We think the record shows the statements were made in the presence of the defendant and, therefore, no error is made to appear.

The second question is:

"Where the witness testifies that he heard a conversation between the defendant and a third party some little time after the shooting and the question is asked, `What was that conversation,' the defendant reserving the right to move to strike the answer, and he answered, `Handley asked him was he dead yet and he said, `No but he is dying and will soon be dead.' And Handley said, `Let me see how many times I shot' and he reached in his belt, and pulled out his pistol and looked at it and said, `I shot five times.' Then Handley said, `They ought to have known better than to mess with me, I don't miss them.' And he held up his fingers and said, `that is two to my credit.' `If I die tonight I can say that I got two of them.'

"Yes, sir,' he said, `If I die tonight, that is two to my credit.'", should the court have stricken such answer upon motion of defendants?"

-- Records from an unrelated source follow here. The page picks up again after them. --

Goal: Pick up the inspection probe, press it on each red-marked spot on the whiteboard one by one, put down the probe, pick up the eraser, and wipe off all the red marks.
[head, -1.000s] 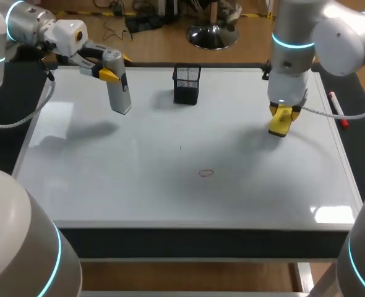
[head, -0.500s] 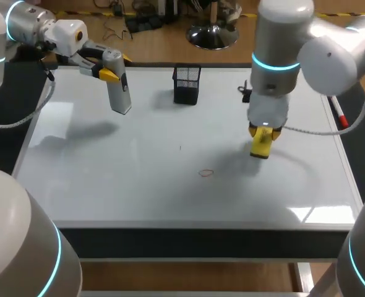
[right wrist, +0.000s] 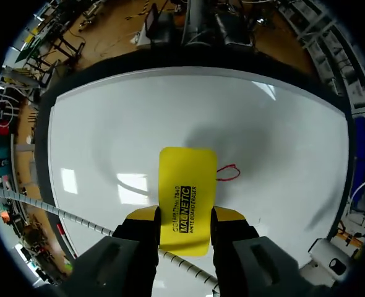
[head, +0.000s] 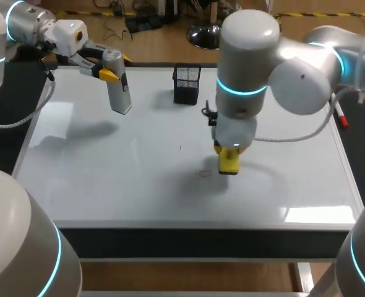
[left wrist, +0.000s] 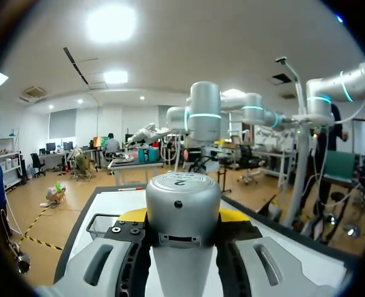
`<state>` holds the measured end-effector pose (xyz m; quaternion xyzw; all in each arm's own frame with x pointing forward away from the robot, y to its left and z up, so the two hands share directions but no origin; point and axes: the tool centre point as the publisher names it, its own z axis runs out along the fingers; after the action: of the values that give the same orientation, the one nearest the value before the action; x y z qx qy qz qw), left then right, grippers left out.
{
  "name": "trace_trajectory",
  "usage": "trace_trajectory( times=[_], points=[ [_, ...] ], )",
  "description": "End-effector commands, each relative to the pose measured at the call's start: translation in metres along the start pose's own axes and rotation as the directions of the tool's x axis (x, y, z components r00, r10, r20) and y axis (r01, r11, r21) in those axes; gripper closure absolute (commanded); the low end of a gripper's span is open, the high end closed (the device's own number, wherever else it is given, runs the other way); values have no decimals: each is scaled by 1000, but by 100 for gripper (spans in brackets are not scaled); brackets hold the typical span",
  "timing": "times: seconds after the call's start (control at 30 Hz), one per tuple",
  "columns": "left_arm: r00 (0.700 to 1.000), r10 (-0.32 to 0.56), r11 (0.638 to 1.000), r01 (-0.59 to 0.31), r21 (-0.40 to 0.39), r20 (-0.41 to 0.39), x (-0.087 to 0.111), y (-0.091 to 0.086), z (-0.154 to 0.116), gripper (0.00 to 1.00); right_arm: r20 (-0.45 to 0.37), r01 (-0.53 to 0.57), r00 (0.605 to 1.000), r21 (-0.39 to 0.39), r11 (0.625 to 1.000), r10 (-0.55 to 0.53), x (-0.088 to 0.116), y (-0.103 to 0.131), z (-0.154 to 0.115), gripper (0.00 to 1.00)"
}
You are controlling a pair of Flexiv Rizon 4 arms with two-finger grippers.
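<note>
Two pincers are busy. The left pincer is clamped on a grey cylindrical probe, held above the whiteboard tabletop's far left corner. A black mesh pen cup stands midway along the far edge. The right pincer grips a yellow rectangular eraser near the middle. The right wrist view shows a small red loop mark plainly at the eraser's edge; overhead it is faint.

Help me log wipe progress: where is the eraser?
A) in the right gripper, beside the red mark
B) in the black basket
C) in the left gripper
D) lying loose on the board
A: the right gripper clamps the eraser from both sides, with the red mark just beside it; the left gripper holds the probe.
</note>
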<state>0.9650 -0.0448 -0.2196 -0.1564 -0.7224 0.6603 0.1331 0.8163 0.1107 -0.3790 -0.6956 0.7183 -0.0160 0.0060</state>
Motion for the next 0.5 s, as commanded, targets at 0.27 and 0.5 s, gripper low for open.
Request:
trace_trajectory(
  times=[0.27,0.5],
  points=[
    [1000,-1,1000,1,1,-3,-1,0,-1,100,-16,108,994,-3,994,-108,-51,16,16,100],
    [1000,-1,1000,1,1,-3,-1,0,-1,100,2,133,991,-14,991,-133,-64,20,26,100]
  ],
)
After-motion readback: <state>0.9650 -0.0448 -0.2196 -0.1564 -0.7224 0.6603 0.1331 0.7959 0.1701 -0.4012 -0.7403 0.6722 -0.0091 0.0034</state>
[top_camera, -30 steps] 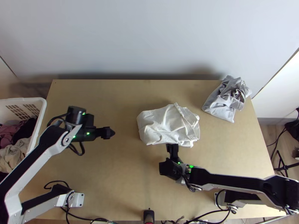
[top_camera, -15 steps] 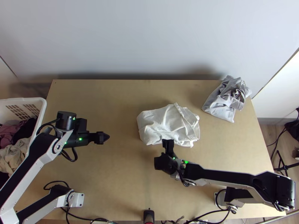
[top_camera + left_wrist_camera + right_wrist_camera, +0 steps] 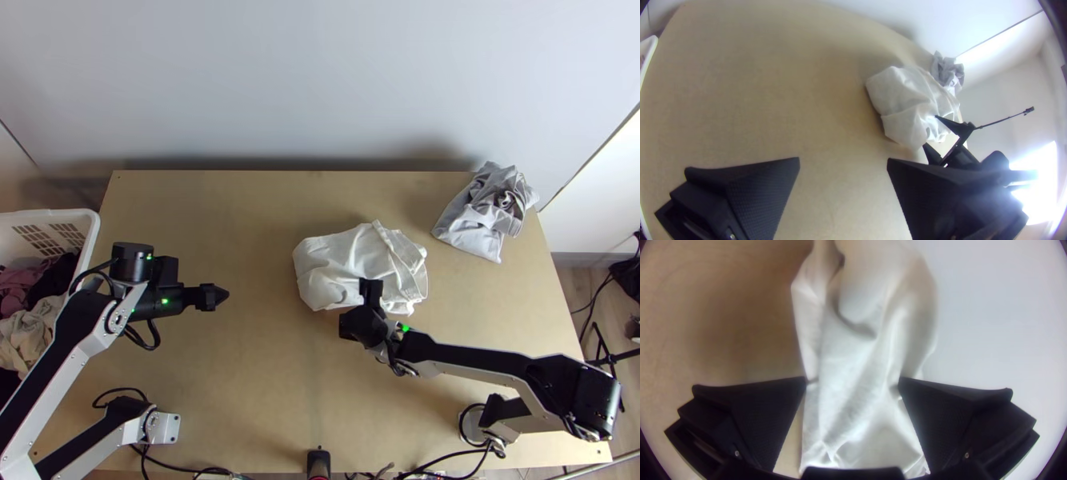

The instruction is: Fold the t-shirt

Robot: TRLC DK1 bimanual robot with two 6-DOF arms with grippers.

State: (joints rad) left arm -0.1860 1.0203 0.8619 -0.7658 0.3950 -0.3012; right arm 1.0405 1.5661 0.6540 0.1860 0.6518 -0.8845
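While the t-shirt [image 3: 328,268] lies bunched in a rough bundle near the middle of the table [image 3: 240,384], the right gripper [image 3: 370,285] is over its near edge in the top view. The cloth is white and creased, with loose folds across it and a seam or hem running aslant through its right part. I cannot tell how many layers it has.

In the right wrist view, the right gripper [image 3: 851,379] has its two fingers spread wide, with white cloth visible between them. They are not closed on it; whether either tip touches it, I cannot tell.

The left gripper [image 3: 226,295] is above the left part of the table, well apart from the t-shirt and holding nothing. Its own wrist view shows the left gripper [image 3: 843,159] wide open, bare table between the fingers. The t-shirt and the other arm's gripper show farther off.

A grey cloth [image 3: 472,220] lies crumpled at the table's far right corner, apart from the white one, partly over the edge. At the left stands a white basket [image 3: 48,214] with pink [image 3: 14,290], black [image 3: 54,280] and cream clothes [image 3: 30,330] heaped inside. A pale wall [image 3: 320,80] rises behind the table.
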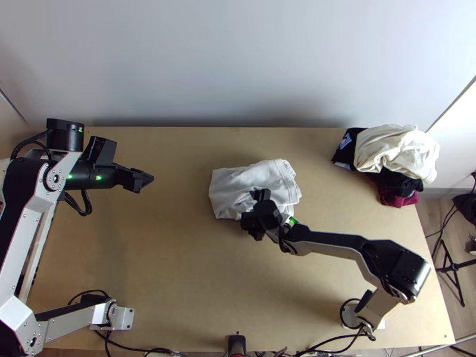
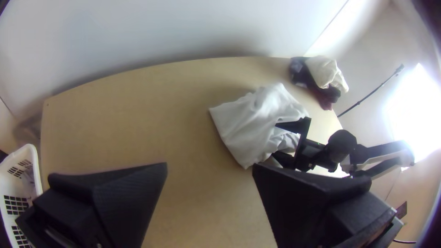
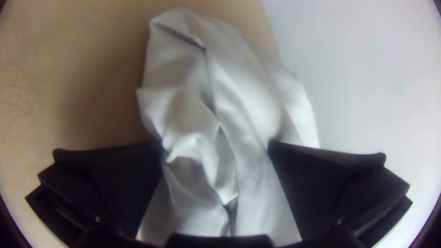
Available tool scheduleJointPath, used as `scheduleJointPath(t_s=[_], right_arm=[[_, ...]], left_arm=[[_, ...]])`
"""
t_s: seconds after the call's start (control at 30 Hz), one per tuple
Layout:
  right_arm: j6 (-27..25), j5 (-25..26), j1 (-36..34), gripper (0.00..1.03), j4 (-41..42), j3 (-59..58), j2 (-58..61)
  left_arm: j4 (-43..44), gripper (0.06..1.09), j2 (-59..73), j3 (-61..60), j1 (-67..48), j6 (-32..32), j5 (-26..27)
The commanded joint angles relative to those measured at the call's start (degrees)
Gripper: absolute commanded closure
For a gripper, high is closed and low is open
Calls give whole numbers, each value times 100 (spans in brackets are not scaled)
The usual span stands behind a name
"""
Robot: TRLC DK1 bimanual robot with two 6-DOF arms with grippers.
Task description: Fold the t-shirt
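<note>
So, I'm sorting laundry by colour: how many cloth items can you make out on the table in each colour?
White: 1, the t-shirt
Cream: 1, the cream cloth
Black: at least 1, the black cloth
Dark red: 1, the dark red cloth
Total: at least 4

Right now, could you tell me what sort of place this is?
Probably a robot workstation indoors: two arms stand at a light wooden table against a plain wall, with cables along its edge.

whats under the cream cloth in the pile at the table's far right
Black cloth pokes out from under the cream cloth, with dark red cloth showing below that. Anything fully covered can't be seen.
</note>
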Motion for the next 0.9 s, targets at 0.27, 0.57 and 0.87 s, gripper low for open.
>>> scheduleJointPath(t_s=[0.27, 0.57, 0.87], right_arm=[[257, 86, -302, 100, -133, 452, 399], [802, 86, -188, 100, -133, 127, -718], [916, 86, -170, 100, -282, -374, -1720]], left_arm=[[-108, 18, -65, -1, 98, 105, -3], [-108, 18, -47, 25, 19, 114, 6], [-108, 18, -74, 43, -43, 70, 6]])
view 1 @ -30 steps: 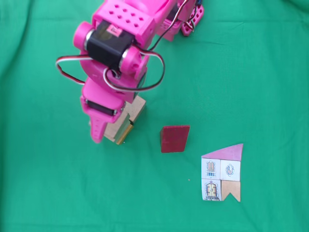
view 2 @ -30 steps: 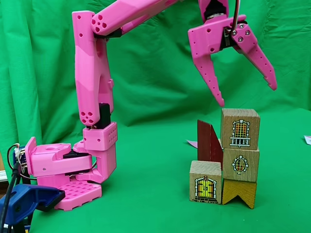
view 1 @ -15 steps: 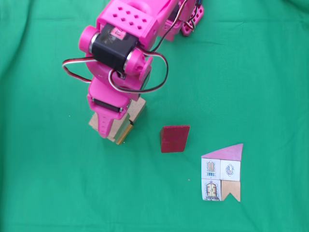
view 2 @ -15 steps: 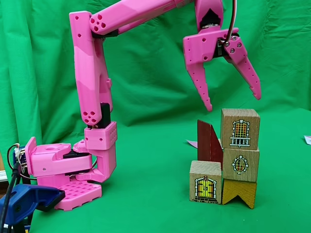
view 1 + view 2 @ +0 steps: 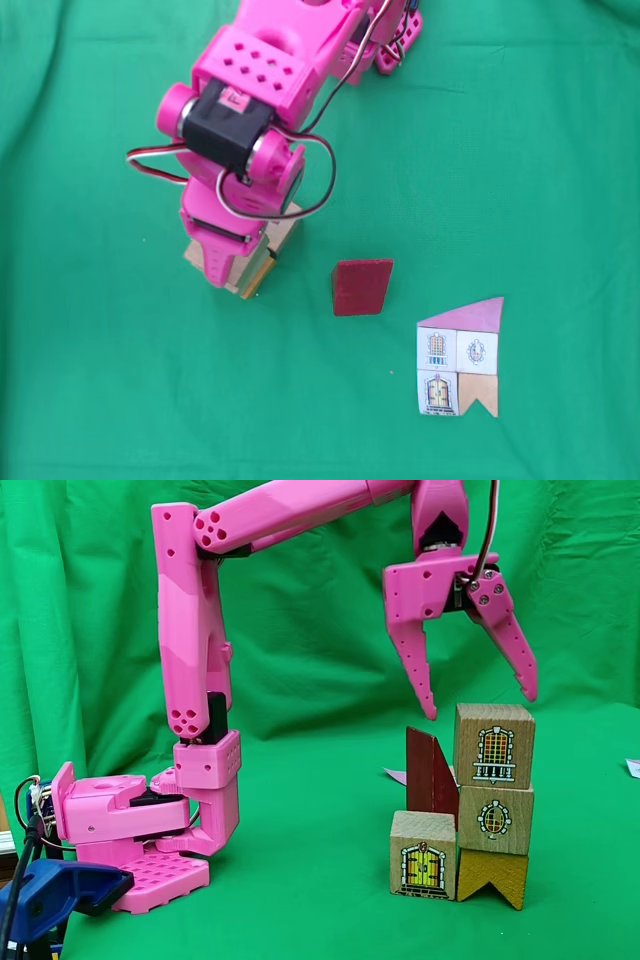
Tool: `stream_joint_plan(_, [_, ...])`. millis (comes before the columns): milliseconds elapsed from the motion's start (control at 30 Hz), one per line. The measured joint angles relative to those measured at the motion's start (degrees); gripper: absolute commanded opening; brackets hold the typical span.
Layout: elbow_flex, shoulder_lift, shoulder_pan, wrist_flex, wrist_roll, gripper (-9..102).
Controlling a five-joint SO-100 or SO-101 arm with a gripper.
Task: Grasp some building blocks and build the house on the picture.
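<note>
Hovering my pink two-finger gripper (image 5: 477, 702), jaws spread wide and empty, just above the stacked light-tan wooden cubes (image 5: 494, 745).
From the side I see window and door prints; from above, the dark red slant-topped block (image 5: 362, 287) beside the flat house-shaped card (image 5: 459, 357).

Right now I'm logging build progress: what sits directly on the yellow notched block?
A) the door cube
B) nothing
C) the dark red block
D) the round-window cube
D: in a fixed view the round-window cube rests on the yellow notched block, with the tall-window cube above it.

top-down fixed | table-level side fixed | both: arm (image 5: 250, 130), blocks (image 5: 470, 810)
</note>
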Motion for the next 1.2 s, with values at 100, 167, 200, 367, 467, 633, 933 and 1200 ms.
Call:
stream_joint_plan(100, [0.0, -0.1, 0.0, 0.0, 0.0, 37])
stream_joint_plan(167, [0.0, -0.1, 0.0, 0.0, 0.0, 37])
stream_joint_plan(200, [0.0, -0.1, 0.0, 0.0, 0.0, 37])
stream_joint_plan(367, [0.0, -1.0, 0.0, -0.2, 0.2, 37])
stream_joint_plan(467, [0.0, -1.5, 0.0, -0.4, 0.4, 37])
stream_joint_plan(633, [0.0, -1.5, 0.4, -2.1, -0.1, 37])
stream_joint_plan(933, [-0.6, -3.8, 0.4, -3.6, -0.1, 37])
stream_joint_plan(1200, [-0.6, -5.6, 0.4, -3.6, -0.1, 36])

All that the evidence challenged by this question tended to prove was that defendant shot the deceased and shot with the intent to strike the deceased. It might be said that this was cumulative evidence but it was certainly admissible as evidence tending to show that the defendant shot the deceased.

The third question presented is:

"Where it appears in evidence that the sister of Sledge who was the wife of his deputy, Arndt, arrived at the scene of the tragedy three or four hours after the shooting and had a conversation with Sledge, not in the presence of the defendant, should she have been allowed to testify over the objections of the defendant that Sledge told her *Page 636 that he was going to die, that he would never live to get to the hospital and that `He had not done anything to Ernest Handley to cause him to shoot him down,' or words to that effect?"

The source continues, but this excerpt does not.